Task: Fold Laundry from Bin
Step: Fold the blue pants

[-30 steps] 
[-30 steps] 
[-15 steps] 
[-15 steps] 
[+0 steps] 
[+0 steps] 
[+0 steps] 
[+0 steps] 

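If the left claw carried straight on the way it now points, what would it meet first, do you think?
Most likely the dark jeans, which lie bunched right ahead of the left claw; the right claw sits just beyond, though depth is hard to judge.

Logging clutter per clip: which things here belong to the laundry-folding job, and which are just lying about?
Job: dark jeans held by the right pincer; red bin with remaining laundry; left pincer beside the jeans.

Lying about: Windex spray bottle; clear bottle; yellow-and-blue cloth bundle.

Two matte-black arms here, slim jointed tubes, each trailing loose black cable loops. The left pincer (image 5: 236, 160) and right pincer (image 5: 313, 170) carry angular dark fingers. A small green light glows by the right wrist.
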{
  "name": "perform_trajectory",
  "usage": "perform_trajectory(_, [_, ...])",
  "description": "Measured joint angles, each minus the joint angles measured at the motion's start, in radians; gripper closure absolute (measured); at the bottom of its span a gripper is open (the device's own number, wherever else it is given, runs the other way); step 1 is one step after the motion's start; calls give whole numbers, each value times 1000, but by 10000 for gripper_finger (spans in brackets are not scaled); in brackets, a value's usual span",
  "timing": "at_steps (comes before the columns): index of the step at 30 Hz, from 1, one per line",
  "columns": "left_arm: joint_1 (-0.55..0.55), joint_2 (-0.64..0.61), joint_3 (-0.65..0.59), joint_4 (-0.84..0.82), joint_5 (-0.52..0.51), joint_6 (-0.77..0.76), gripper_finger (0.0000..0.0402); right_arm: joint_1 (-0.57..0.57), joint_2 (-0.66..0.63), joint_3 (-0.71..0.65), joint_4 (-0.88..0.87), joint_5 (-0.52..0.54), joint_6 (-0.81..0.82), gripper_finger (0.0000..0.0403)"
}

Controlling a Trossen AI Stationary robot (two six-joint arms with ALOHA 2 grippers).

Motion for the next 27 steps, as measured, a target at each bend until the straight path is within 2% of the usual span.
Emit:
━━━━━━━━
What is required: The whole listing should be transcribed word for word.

Task answer:
Task: Fold Laundry from Bin
Step: Fold the blue pants

[-30 steps] 
[-30 steps] 
[-15 steps] 
[-15 steps] 
[+0 steps] 
[+0 steps] 
[+0 steps] 
[+0 steps] 

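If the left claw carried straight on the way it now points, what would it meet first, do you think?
Most likely the dark jeans, which lie bunched right ahead of the left claw; the right claw sits just beyond, though depth is hard to judge.

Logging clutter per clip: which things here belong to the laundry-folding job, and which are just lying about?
Job: dark jeans held by the right pincer; red bin with remaining laundry; left pincer beside the jeans.

Lying about: Windex spray bottle; clear bottle; yellow-and-blue cloth bundle.

Two matte-black arms here, slim jointed tubes, each trailing loose black cable loops. The left pincer (image 5: 236, 160) and right pincer (image 5: 313, 170) carry angular dark fingers. A small green light glows by the right wrist.
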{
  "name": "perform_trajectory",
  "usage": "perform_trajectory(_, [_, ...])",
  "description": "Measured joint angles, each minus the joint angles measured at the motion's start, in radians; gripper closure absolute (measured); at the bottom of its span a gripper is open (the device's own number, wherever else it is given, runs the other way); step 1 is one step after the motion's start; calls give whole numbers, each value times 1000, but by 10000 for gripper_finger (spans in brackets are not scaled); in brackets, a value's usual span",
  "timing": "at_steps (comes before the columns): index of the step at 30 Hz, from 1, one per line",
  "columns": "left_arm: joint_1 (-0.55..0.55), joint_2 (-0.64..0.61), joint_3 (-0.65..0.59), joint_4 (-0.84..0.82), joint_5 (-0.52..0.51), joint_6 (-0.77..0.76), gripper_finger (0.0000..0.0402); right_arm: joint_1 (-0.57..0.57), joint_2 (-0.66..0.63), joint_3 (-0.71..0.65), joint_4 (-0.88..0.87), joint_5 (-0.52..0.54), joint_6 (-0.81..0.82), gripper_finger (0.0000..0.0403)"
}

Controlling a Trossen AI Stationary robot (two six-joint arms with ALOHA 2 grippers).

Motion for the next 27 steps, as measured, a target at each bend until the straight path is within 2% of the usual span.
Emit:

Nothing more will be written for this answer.